AIM OF THE EXERCISE: Write out the entries exactly, leaving out every picture.
--- THE DATA ---
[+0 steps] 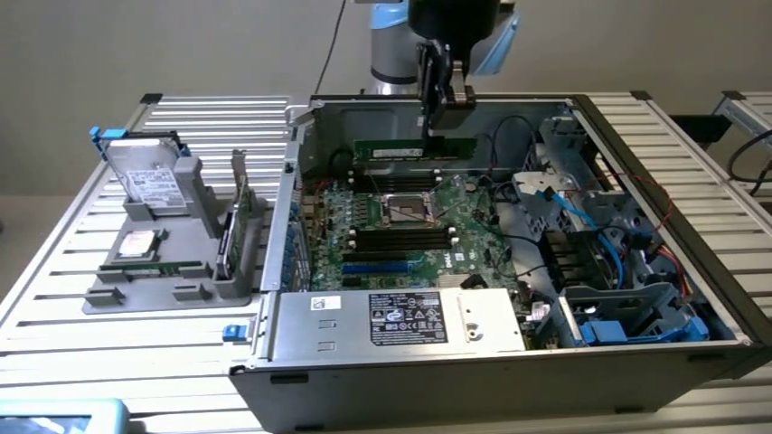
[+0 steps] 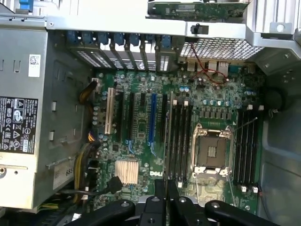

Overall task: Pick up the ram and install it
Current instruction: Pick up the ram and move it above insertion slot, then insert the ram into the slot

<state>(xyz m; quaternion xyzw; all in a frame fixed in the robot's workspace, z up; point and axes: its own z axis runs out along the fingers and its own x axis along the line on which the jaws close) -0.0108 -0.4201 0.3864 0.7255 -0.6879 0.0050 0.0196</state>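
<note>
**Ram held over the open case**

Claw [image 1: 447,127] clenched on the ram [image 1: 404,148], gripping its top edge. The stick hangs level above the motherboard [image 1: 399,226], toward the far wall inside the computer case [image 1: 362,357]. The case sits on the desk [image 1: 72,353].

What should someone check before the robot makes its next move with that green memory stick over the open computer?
1. Gripper shut on the memory stick: ok.
2. Stick hanging level, not tilted: ok in the exterior view.
3. Stick inside the open case, above the motherboard: ok.
4. Stick apart from the case walls: ok.
5. Stick lined up exactly over one of the black memory slots: cannot tell.
6. Slot latches open and slot free of obstructions: cannot tell.
</note>
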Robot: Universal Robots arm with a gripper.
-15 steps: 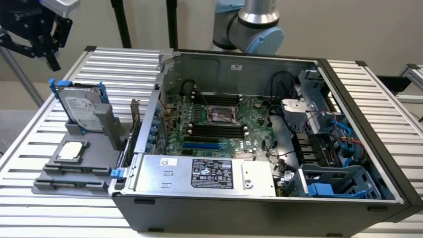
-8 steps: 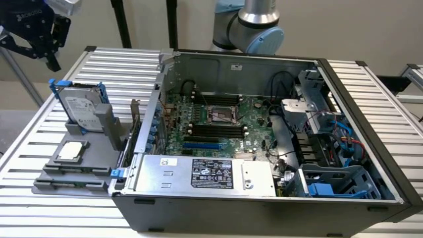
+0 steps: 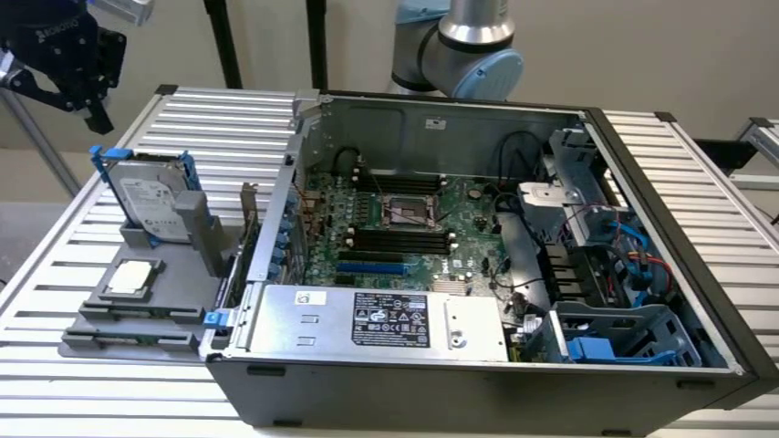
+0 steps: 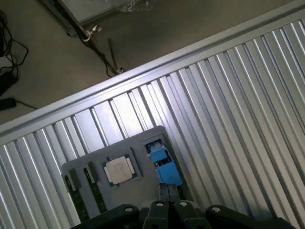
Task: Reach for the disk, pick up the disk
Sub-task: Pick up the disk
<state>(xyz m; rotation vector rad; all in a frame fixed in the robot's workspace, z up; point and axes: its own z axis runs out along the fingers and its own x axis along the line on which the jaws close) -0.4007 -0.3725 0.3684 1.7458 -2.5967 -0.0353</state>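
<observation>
Silver-grey disk (image 3: 152,203) stands on edge at 5 o'clock from the gripper (image 3: 95,117) in the exterior view — long axis 12-to-6 — jaws clenched, empty.

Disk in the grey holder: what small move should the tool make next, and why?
Probably open the tool before any descent. Its jaws are shut, and it hangs above and apart from the disk, which stands upright in its blue bracket in the grey holder. Shut jaws could not straddle it.
</observation>
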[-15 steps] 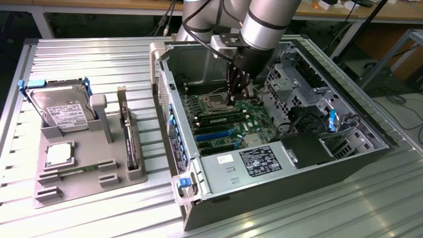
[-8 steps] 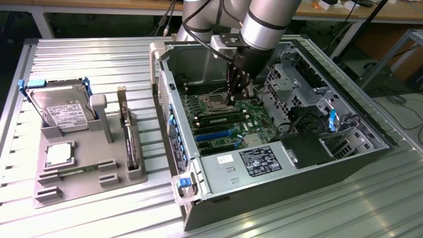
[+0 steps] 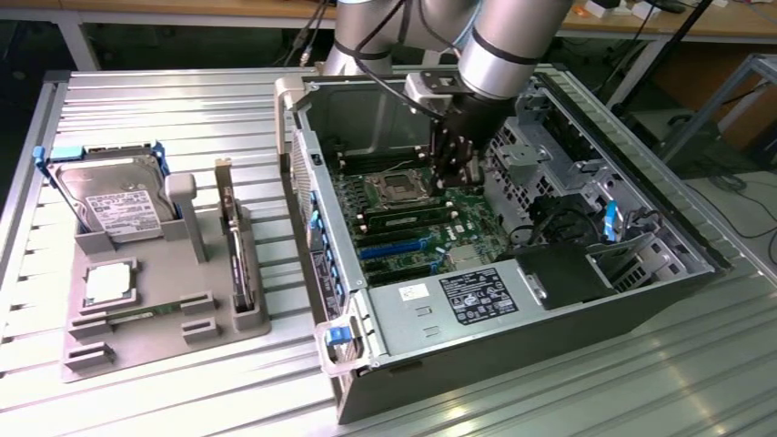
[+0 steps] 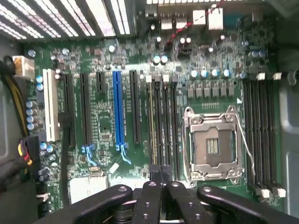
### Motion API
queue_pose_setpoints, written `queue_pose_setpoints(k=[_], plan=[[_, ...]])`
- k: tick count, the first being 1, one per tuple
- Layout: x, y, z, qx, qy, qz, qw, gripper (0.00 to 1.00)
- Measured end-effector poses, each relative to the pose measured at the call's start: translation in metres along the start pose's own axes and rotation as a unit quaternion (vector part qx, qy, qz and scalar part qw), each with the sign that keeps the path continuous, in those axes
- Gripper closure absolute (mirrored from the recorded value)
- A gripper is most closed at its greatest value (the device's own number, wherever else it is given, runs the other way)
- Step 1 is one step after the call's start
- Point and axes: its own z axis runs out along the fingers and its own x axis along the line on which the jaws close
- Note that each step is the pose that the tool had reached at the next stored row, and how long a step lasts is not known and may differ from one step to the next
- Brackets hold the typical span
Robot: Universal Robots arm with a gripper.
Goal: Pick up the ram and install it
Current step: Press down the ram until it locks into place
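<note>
**A:** How far along is the job?

**B:** Late, I'd judge. The pincer [image 4: 161,175] is pressed together with nothing pinched between its tips. The ram [image 4: 152,126] isn't being carried. It stands on edge in a slot just ahead of those tips.

**A:** Seated, then?

**B:** It looks set in, in the bank of slots beside the empty socket [image 4: 212,144]. So the picking up looks done and the placing looks done. Whether the clips have snapped home I cannot tell, which leaves the final seating as the open question.

**A:** What does the wrist camera give you that the other one doesn't?

**B:** It looks straight onto the board. You get the ram's thin top edge close to the pincer and a blue slot [image 4: 117,109] farther off to one side. Beyond the socket there's a second bank of slots [image 4: 264,130], bare, with white clips at the ends.

**A:** And the exterior camera?

**B:** It shows how things hang together. The arm [image 3: 510,45] reaches down into the open case [image 3: 486,300] with the pincer above the board. The ram shows its flat side with dark chips, just below the pincer and toward the exterior view's left. Well apart from the pincer, outside the case on that same side, a grey tray [image 3: 146,337] sits on the desk [image 3: 158,100]. It holds a hard drive [image 3: 116,205] and an upright card [image 3: 231,237].
</note>
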Motion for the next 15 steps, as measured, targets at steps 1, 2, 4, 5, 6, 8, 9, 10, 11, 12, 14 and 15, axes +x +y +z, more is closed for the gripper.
queue_pose_setpoints(k=[1, 2, 4, 5, 6, 8, 9, 10, 11, 12, 14, 15], plan=[[0.0, -0.0043, 0.0017, 0.0006, 0.0004, 0.0, 1.0, 0.89], [-0.001, -0.0097, 0.0029, 0.002, 0.0008, -0.001, 1.0, 0.89], [-0.002, -0.0164, 0.0052, 0.0035, 0.0011, -0.001, 1.0, 0.89], [-0.002, -0.0193, 0.0069, 0.0043, 0.0016, -0.001, 1.0, 0.89], [-0.002, -0.0208, 0.0079, 0.0048, 0.0021, -0.001, 1.0, 0.89], [-0.001, -0.0252, 0.0115, 0.0068, 0.003, -0.002, 1.0, 0.89], [0.0, -0.0267, 0.0142, 0.0071, 0.0031, -0.002, 1.0, 0.89], [0.002, -0.028, 0.0181, 0.0071, 0.0031, -0.002, 1.0, 0.89], [0.003, -0.0282, 0.0195, 0.0075, 0.0032, -0.001, 1.0, 0.89], [0.003, -0.0282, 0.0194, 0.0075, 0.0032, -0.002, 1.0, 0.89], [0.003, -0.0283, 0.0204, 0.0083, 0.0032, -0.002, 1.0, 0.89], [0.003, -0.0284, 0.0216, 0.01, 0.0031, -0.002, 0.9999, 0.89]])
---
WRITTEN ANSWER:
[+0 steps] 
[+0 steps] 

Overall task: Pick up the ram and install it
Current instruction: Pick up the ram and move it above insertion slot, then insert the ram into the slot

<state>(xyz m; quaternion xyzw; all in a frame fixed in the robot's workspace, z up; point and axes: its own z axis runs out along the fingers and its own x axis along the line on which the jaws close) -0.0108 -0.4201 0.3864 0.7255 -0.6879 0.0050 0.0196</state>
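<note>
**Ram held over the open case**

Claw [image 1: 447,127] clenched on the ram [image 1: 404,148], gripping its top edge. The stick hangs level above the motherboard [image 1: 399,226], toward the far wall inside the computer case [image 1: 362,357]. The case sits on the desk [image 1: 72,353].

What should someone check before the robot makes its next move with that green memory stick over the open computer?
1. Gripper shut on the memory stick: ok.
2. Stick hanging level, not tilted: ok in the exterior view.
3. Stick inside the open case, above the motherboard: ok.
4. Stick apart from the case walls: ok.
5. Stick lined up exactly over one of the black memory slots: cannot tell.
6. Slot latches open and slot free of obstructions: cannot tell.
</note>
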Robot: Universal Robots arm with a gripper.
-15 steps: 
-8 steps: 
+0 steps: 
+0 steps: 
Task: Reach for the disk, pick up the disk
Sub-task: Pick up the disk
<state>(xyz m; rotation vector rad; all in a frame fixed in the robot's workspace, z up; point and axes: its own z axis runs out along the fingers and its own x axis along the line on which the jaws close) -0.4007 -0.3725 0.3684 1.7458 -2.5967 -0.0353</state>
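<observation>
Silver-grey disk (image 3: 152,203) stands on edge at 5 o'clock from the gripper (image 3: 95,117) in the exterior view — long axis 12-to-6 — jaws clenched, empty.

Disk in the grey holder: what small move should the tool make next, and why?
Probably open the tool before any descent. Its jaws are shut, and it hangs above and apart from the disk, which stands upright in its blue bracket in the grey holder. Shut jaws could not straddle it.
</observation>
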[-15 steps] 
[-8 steps] 
[+0 steps] 
[+0 steps] 
### Motion API
queue_pose_setpoints, written `queue_pose_setpoints(k=[_], plan=[[_, ...]])`
- k: tick count, the first being 1, one per tuple
- Layout: x, y, z, qx, qy, qz, qw, gripper (0.00 to 1.00)
- Measured end-effector poses, each relative to the pose measured at the call's start: translation in metres along the start pose's own axes and rotation as a unit quaternion (vector part qx, qy, qz and scalar part qw), each with the sign that keeps the path continuous, in those axes
- Gripper closure absolute (mirrored from the recorded value)
- A gripper is most closed at its greatest value (the device's own number, wherever else it is given, runs the other way)
- Step 1 is one step after the call's start
- Point and axes: its own z axis runs out along the fingers and its own x axis along the line on which the jaws close
- Note that each step is the pose that the tool had reached at the next stored row, and how long a step lasts is not known and may differ from one step to the next
- Brackets hold the typical span
Robot: Universal Robots arm with a gripper.
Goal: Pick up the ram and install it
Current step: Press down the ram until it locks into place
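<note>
**A:** How far along is the job?

**B:** Late, I'd judge. The pincer [image 4: 161,175] is pressed together with nothing pinched between its tips. The ram [image 4: 152,126] isn't being carried. It stands on edge in a slot just ahead of those tips.

**A:** Seated, then?

**B:** It looks set in, in the bank of slots beside the empty socket [image 4: 212,144]. So the picking up looks done and the placing looks done. Whether the clips have snapped home I cannot tell, which leaves the final seating as the open question.

**A:** What does the wrist camera give you that the other one doesn't?

**B:** It looks straight onto the board. You get the ram's thin top edge close to the pincer and a blue slot [image 4: 117,109] farther off to one side. Beyond the socket there's a second bank of slots [image 4: 264,130], bare, with white clips at the ends.

**A:** And the exterior camera?

**B:** It shows how things hang together. The arm [image 3: 510,45] reaches down into the open case [image 3: 486,300] with the pincer above the board. The ram shows its flat side with dark chips, just below the pincer and toward the exterior view's left. Well apart from the pincer, outside the case on that same side, a grey tray [image 3: 146,337] sits on the desk [image 3: 158,100]. It holds a hard drive [image 3: 116,205] and an upright card [image 3: 231,237].
</note>
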Motion for the next 15 steps, as measured, targets at steps 1, 2, 4, 5, 6, 8, 9, 10, 11, 12, 14 and 15, axes +x +y +z, more is closed for the gripper.
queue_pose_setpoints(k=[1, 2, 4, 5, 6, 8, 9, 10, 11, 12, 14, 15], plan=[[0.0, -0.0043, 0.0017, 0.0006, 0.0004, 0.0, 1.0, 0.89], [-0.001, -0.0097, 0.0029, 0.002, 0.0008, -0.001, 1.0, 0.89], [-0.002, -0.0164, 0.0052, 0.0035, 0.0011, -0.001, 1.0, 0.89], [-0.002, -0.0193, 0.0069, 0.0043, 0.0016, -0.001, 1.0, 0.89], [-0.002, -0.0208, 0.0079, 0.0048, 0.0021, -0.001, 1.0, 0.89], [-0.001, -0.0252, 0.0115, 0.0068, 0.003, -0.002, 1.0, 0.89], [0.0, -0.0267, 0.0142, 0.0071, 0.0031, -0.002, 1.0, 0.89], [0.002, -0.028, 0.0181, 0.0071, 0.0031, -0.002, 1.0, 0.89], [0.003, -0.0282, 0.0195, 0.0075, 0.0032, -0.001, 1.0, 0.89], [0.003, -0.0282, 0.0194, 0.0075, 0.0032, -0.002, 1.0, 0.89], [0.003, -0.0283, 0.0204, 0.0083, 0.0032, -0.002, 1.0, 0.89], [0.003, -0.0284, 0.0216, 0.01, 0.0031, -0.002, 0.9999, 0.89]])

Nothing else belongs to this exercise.